Movie Details
Recommendation

The Dirty Dozen (1967)

 
 
 

So Dirty there's Even a Maggott

Very pretty, General. Very pretty. But, can they fight? - Pinkley

Lee Marvin as Major Reisman in The Dirty Dozen (1967)

Growing up there were those movies which would be shown again and again on TV such as "The Great Escape" and "The Magnificent Seven". One of those movies was the first "The Dirty Dozen" which I watched so often that at one time I knew it inside out and like many young boys would re-enact certain scenes whilst playing in the back garden. The thing about "The Dirty Dozen" is that whilst not a great war movie it was and still is a great action movie which mixes strong characters, powerful actors, action, humour and that element of gung-ho heroics which appealed to the younger me and to be honest the adult me.

Major John Reisman (Lee Marvin - The Professionals) is facing disciplinary action due to his rebellious anti-authority attitude. But he is given a way to escape punishment if he accepts a strange and dangerous mission. His job is to pick a dozen men thrown into military prison for a suicide mission to blow up a chateau full of important German Officers. The trouble is that whilst the men have no hope if they stay in prison they are not so keen about being used in a suicide mission especially when Reisman starts training them in his own, brutal way.

Richard Jaeckel, Clint Walker, Donald Sutherland and Jim Brown in The Dirty Dozen (1967)

To be honest, there is no great depth to "The Dirty Dozen" and basically revolves around the training of a dozen men to go and blow up a Nazi chateau and in doing so, more than likely sentence themselves to death as they have little chance of returning alive. Doesn't really sound much of a storyline for what is such a popular movie, but instead of giving you a movie which requires much brain power, it bombards you with action, subtle humour and cliché ridden dialogue which although now is slightly cheesy, is still also great. Along with the lack of an in-depth storyline they dispatch with any real character depth, yes we learn that all the chosen soldiers are facing a long time in prison or in some cases the death penalty, but that is as far as it goes.

So with such a thin script and no real character depth you may be surprised to know that I love "The Dirty Dozen". Where as the likes of "The Great Escape" entertains you with a more detailed storyline, "The Dirty Dozen" does not try to pretend to be anything other than a good old fashioned action movie where men were men and boys were, well boys. Yes, some of the scenes of violence towards the Germans could be seen as mindless violence and probably be very questionable in a modern movie, but remember "The Dirty Dozen" was made back in 1967 when tensions were still running high.

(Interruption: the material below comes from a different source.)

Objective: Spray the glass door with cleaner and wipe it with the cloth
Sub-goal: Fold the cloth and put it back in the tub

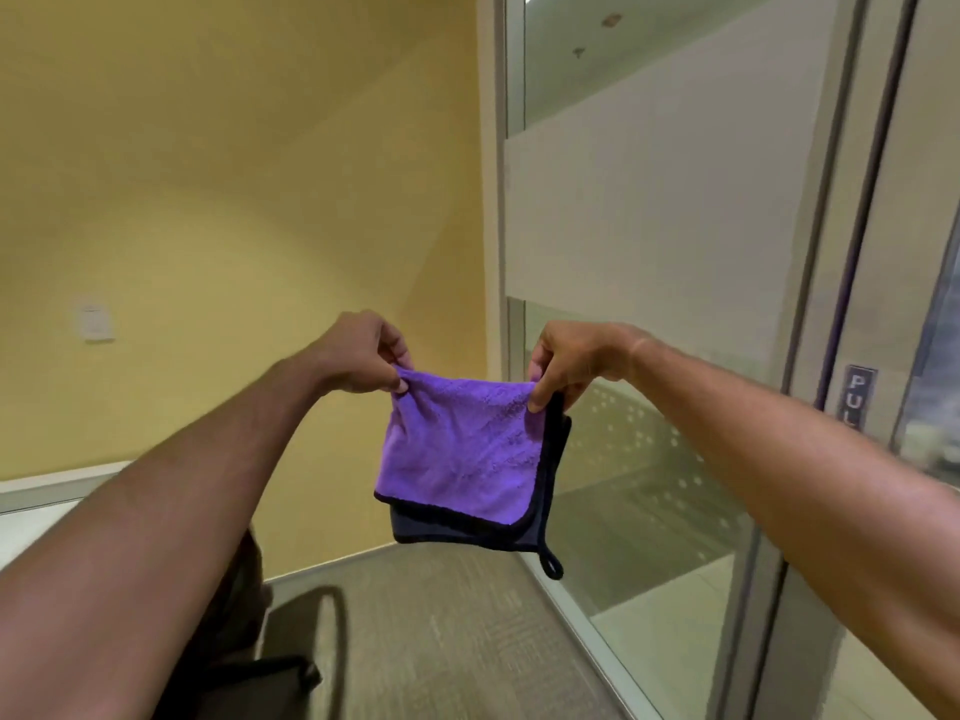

As already mentioned, there is very little character depth given to any of the main characters, but the actors still remain very memorable. First up you have Lee Marvin as the unfortunate man in charge, Major John Reisman, basically a soldier who has fallen foul of his superiors due to his attitude. Then you have the likes of John Cassavetes as Franko, a soldier who would love to stick a knife in the Major's back, Donald Sutherland as Vernon Pinckley who finds everything a joke and the psychotic Maggott played by Telly Savalas. These are only a few of the stars who make an appearance and with the likes of Charles Bronson, Jim Brown, Trini Lopez, Clint Walker and Ernest Borgnine also appearing, you definitely have the pick of Hollywood legends. Some viewers will find the lack of character depth off putting, but it definitely would have been out of place in "The Dirty Dozen", as it would have turned it into more of a serious drama, rather than the fun action movie that it is.

What this all boils down to is that even though "The Dirty Dozen" does not have much of a plot, and very little character depth it does have great action and subtle comedy to make it work. It is what I would call a good old fashioned action movie where men were real men and there was no pussy footing about trying to be politically correct.